→ Work task
Return each line of the data below verbatim; pictures are to be left out.

→ Supplied information
++++++
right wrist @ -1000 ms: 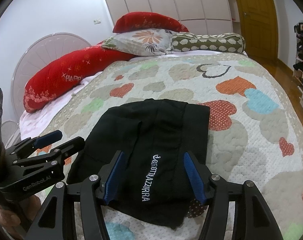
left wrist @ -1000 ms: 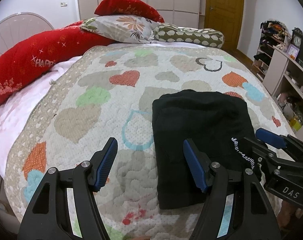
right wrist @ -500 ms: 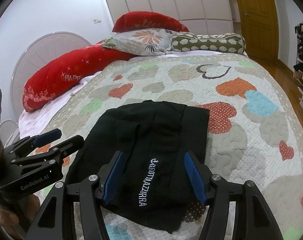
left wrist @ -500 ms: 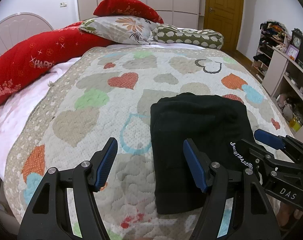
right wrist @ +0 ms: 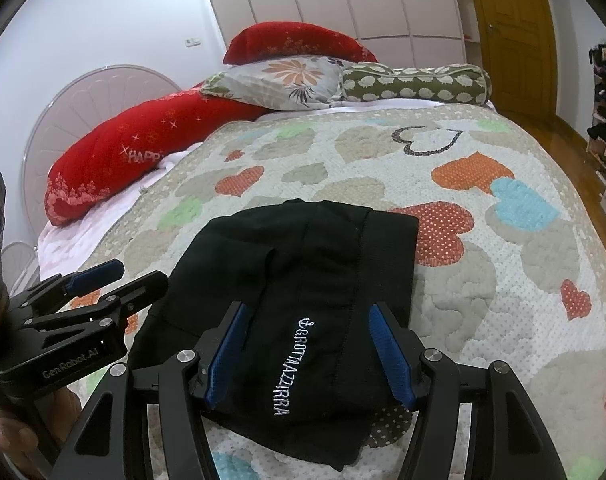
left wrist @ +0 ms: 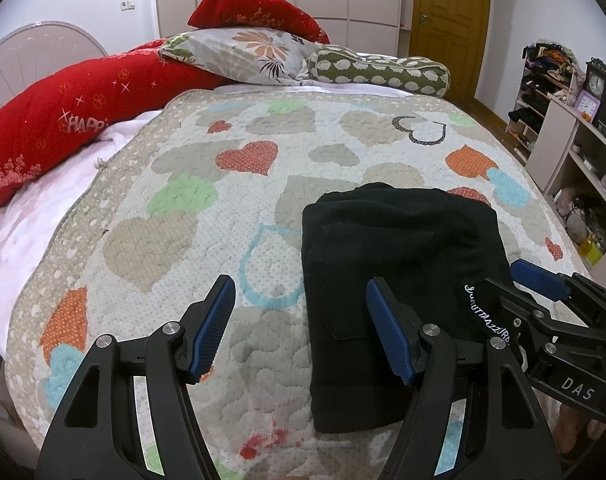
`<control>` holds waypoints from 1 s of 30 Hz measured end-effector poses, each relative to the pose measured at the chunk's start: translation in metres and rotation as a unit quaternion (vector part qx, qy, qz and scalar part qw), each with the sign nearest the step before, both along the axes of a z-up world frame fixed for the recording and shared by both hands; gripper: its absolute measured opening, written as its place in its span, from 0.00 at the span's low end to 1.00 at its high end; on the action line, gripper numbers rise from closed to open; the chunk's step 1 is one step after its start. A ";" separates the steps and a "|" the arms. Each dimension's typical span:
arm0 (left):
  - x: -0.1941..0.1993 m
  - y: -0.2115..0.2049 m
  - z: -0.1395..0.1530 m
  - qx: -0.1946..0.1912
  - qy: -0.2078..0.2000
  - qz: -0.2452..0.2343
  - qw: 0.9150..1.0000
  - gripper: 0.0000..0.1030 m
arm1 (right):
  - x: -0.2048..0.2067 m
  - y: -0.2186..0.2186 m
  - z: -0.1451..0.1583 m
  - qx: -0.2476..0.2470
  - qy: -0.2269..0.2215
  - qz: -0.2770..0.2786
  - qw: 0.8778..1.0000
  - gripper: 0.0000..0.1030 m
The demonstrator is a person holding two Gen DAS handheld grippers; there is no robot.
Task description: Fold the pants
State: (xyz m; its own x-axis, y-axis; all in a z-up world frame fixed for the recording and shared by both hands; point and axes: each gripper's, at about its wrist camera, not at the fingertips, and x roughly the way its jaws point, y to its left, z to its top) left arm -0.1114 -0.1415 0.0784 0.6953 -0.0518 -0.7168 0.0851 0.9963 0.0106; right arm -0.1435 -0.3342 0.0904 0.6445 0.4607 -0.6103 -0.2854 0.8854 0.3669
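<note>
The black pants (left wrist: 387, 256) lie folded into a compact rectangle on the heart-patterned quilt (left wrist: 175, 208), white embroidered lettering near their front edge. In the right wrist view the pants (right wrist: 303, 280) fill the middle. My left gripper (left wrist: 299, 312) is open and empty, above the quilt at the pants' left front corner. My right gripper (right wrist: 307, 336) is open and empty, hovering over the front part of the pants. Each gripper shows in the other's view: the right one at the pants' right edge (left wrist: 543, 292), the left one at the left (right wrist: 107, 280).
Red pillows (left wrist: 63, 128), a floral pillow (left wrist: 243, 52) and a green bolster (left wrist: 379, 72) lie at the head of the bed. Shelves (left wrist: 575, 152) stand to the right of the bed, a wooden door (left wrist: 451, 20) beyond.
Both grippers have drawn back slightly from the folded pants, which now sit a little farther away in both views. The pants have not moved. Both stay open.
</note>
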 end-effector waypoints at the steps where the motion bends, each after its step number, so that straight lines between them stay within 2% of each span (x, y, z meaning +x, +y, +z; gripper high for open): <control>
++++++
→ Task response
right wrist @ -1000 ms: 
left wrist @ -1000 ms: 
right wrist @ -500 ms: 
left wrist @ -500 ms: 
right wrist @ +0 ms: 
left wrist @ +0 ms: 
`<control>` holds waypoints from 1 s of 30 Hz measured end-effector poses, each relative to the pose measured at the chunk's start: translation in metres and rotation as a unit quaternion (vector part qx, qy, qz and scalar part qw), each with the sign nearest the step before, both along the axes of a z-up world frame fixed for the recording and shared by both hands; gripper: its absolute measured opening, written as its place in its span, from 0.00 at the span's low end to 1.00 at its high end; on the action line, gripper numbers rise from closed to open; the chunk's step 1 is one step after its start. A ";" separates the steps and a "|" the arms. Each dimension's typical span:
arm0 (left):
  - x: -0.1941..0.1993 m
  - y: -0.2115..0.2049 m
  - z: -0.1395..0.1530 m
  - qx: -0.1946..0.1912
  - qy: -0.2078..0.2000
  - qz: -0.2452..0.2343
  - qw: 0.9150..1.0000
  - gripper: 0.0000..0.1030 m
arm1 (right):
  - x: -0.2048..0.2067 m
  - y: -0.2186..0.2186 m
  - z: -0.1451..0.1583 m
  - qx: -0.2476..0.2470
  - qy: -0.2269..0.2215
  - qz: -0.2770..0.2786
  - qw: 0.8778..1.0000
  - gripper: 0.0000..0.1030 m
The demonstrator is a person holding two Gen DAS handheld grippers; there is no robot.
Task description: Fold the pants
State: (xyz m; its own x-axis, y-axis; all in a z-up world frame fixed for the recording and shared by both hands; point and axes: each gripper's, at about its wrist camera, not at the fingertips, and x roughly the way its jaws point, y to its left, z to its top) left arm -0.1114 -0.1415 0.0784 0.6953 -0.0518 -0.7168 0.0851 0.9963 0.0106; right arm -0.1435 -0.3342 0.0904 0.6445 0.4607 -0.6103 -0.2854 0.8854 0.3669
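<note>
The black pants (left wrist: 387, 256) lie folded into a compact rectangle on the heart-patterned quilt (left wrist: 175, 208), white embroidered lettering near their front edge. In the right wrist view the pants (right wrist: 303, 280) fill the middle. My left gripper (left wrist: 299, 312) is open and empty, above the quilt at the pants' left front corner. My right gripper (right wrist: 307, 336) is open and empty, hovering over the front part of the pants. Each gripper shows in the other's view: the right one at the pants' right edge (left wrist: 543, 292), the left one at the left (right wrist: 107, 280).
Red pillows (left wrist: 63, 128), a floral pillow (left wrist: 243, 52) and a green bolster (left wrist: 379, 72) lie at the head of the bed. Shelves (left wrist: 575, 152) stand to the right of the bed, a wooden door (left wrist: 451, 20) beyond.
Both grippers have drawn back slightly from the folded pants, which now sit a little farther away in both views. The pants have not moved. Both stay open.
</note>
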 end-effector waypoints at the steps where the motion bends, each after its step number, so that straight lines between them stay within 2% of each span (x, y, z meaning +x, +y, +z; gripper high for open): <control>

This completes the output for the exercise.